- Assignment:
The reply should be an exact repeat of the listing, with no pictures in it.

- Collected material:

• • • •

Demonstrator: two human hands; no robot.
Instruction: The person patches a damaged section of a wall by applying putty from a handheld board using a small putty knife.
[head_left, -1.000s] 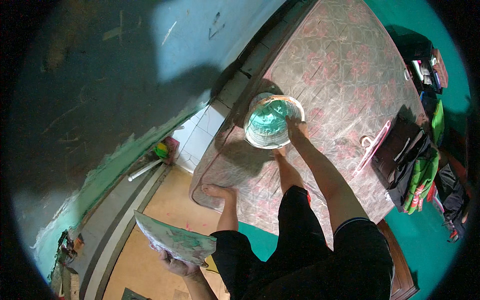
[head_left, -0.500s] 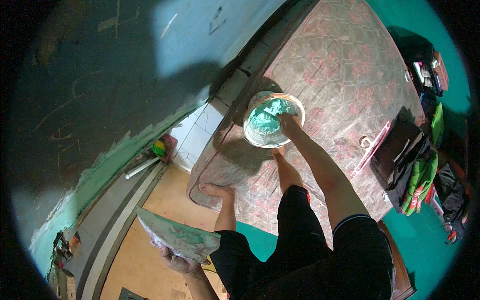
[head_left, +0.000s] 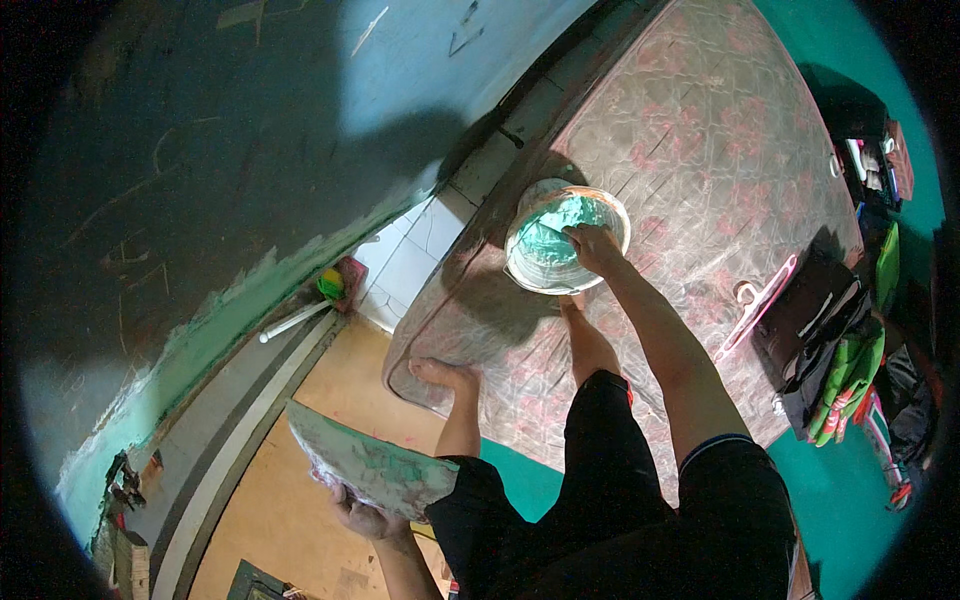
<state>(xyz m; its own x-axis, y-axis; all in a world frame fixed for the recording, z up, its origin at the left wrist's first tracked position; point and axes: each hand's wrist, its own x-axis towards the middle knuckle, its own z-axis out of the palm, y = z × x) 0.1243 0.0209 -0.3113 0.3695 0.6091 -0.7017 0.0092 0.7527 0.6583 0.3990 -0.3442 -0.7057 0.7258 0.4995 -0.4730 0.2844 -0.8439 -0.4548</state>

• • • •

- Written response:
Demonstrator: two human hands; no robot.
Instruction: The person patches a damaged section of a wall by applying putty from a handheld board using a small putty knife.
[head_left, -1.000s] 
[head_left, -0.500s] 
[head_left, +0.000s] 
<state>(xyz m; its own x-axis, y-axis; all in a world frame fixed for the recording, z up, its origin at the left wrist's first tracked position; point and axes: each hand's wrist, its own x-axis towards the middle knuckle, its own z-axis out of the palm, y = z × x) 0.1243 0.0209 -0.3113 0.3695 0.6091 -0.7017 0.0092 0.7527 0.6583 0.3990 -0.3442 -0.7057 0.7258 0.4995 -0.4730 0.2844 -0.8439 -0.4548</state>

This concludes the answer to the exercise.